Problem description
One number is the whole answer: how many lines of the records include "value".

The data
★ ★ ★ ★
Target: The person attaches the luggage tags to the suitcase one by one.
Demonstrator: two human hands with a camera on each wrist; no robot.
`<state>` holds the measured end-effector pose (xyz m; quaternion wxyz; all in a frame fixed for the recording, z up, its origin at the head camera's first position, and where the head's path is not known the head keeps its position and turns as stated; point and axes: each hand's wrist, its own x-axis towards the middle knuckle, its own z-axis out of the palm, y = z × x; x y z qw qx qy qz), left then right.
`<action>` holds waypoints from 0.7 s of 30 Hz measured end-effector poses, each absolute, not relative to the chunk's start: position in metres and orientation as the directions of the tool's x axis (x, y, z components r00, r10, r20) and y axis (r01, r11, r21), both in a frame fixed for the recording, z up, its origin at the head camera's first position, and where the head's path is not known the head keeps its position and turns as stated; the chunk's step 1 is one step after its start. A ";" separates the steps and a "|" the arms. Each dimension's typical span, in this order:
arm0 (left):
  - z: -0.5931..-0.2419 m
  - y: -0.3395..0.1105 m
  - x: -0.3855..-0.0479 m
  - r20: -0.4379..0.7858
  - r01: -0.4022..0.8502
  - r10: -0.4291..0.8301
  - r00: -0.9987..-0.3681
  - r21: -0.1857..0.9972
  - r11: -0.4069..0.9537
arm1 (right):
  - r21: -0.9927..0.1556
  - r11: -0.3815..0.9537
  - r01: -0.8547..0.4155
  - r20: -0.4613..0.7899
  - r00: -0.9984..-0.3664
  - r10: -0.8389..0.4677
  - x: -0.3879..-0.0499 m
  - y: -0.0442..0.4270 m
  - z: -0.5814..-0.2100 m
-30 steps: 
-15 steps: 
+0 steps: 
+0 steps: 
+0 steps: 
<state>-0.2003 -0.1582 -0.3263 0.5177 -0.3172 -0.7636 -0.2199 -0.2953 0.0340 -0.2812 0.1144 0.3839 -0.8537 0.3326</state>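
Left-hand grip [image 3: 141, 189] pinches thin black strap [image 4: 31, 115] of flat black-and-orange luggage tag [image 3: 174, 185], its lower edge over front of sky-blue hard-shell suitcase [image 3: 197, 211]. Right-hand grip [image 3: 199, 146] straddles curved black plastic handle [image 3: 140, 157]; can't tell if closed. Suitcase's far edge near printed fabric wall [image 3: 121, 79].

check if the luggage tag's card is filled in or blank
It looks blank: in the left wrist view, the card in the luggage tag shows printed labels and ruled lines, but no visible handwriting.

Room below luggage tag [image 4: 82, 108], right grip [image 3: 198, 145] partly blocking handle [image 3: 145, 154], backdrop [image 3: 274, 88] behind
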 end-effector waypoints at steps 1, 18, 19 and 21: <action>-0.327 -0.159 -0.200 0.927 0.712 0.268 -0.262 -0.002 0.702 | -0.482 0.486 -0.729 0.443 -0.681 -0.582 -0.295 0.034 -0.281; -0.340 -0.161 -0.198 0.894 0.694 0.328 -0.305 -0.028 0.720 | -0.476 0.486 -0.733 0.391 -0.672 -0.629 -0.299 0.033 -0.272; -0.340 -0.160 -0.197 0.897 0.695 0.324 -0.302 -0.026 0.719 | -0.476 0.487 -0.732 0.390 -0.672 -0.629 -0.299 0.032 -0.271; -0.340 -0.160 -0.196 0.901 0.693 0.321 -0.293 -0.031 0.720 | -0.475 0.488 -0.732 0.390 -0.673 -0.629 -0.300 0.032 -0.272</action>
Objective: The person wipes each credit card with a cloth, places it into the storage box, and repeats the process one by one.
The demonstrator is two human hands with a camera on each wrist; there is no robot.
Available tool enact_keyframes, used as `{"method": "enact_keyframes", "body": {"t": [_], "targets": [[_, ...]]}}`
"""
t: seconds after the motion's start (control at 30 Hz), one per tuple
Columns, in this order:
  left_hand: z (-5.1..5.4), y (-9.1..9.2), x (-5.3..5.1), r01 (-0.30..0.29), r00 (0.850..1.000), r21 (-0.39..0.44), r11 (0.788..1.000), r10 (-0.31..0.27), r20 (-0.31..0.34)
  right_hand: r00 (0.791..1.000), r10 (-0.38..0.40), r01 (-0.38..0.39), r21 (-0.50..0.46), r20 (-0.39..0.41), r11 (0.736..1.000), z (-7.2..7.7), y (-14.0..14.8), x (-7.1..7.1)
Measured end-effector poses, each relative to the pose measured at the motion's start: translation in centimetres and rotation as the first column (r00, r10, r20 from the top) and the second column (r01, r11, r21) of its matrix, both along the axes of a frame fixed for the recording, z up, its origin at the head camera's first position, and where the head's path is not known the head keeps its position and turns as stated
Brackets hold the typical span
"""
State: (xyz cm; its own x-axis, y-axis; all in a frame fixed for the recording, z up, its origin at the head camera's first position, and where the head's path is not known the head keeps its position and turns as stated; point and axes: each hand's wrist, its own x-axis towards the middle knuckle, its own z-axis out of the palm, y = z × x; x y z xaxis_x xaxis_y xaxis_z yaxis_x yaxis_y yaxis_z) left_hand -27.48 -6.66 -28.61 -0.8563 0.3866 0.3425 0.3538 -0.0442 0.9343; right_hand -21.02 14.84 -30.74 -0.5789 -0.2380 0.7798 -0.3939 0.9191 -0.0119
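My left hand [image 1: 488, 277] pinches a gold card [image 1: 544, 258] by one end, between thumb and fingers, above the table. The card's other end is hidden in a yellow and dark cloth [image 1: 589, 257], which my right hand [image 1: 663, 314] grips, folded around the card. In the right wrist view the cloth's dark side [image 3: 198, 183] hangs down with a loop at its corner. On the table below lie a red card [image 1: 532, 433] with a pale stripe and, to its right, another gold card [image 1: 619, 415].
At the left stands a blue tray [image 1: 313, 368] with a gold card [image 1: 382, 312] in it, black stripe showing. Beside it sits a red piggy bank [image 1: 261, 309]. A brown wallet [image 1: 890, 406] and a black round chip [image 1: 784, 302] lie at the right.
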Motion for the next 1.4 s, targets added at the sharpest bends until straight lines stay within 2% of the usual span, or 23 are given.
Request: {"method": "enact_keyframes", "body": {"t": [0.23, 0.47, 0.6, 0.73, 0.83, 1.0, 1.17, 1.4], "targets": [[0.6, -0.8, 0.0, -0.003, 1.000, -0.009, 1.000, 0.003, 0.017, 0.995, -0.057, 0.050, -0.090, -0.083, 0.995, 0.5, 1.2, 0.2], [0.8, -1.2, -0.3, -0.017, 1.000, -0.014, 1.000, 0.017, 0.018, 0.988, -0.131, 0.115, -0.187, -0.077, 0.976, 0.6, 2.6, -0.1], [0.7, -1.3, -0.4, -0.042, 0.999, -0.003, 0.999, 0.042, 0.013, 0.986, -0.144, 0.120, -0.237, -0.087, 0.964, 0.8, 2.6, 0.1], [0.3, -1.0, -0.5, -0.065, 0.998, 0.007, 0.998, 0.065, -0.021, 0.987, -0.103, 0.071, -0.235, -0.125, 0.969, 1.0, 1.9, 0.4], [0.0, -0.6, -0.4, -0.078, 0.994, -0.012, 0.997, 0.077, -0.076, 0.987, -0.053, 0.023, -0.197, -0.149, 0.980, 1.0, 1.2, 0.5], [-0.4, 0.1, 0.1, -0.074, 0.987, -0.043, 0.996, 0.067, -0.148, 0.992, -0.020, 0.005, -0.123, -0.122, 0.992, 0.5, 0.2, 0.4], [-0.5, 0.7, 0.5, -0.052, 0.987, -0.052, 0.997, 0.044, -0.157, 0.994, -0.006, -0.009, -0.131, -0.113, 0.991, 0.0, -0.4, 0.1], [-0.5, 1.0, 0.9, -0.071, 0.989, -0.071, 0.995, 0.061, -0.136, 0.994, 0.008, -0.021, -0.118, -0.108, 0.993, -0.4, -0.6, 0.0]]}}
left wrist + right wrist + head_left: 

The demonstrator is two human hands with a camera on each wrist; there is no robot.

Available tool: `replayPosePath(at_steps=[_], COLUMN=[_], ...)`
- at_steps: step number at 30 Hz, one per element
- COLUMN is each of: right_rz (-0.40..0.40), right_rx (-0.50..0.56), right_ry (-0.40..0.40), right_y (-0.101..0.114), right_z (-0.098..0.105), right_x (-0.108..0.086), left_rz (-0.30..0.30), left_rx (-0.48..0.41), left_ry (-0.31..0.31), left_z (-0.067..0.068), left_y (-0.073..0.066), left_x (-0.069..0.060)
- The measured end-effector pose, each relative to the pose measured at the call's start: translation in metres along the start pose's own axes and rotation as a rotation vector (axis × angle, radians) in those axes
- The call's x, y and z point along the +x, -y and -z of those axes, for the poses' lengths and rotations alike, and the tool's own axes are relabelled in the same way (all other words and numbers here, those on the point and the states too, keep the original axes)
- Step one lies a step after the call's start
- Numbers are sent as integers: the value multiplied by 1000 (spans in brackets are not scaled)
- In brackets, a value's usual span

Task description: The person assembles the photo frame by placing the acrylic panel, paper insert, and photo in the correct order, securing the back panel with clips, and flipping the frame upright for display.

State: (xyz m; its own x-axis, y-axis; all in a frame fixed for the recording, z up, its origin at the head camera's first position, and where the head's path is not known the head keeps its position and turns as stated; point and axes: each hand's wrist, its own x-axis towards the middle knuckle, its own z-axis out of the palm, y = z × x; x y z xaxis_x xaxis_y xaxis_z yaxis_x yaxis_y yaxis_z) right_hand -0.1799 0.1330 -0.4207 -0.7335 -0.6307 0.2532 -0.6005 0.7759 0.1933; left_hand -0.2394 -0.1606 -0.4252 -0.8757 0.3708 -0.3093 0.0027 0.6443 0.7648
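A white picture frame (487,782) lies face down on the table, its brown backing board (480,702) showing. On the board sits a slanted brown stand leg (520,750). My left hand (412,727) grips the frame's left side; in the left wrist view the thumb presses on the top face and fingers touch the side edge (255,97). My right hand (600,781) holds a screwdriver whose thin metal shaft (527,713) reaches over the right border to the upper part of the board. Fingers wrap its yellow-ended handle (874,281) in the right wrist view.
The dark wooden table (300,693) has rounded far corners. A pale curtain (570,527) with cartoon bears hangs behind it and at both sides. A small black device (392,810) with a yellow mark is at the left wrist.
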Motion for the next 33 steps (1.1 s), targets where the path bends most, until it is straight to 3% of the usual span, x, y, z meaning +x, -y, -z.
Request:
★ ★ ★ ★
Worked solution
2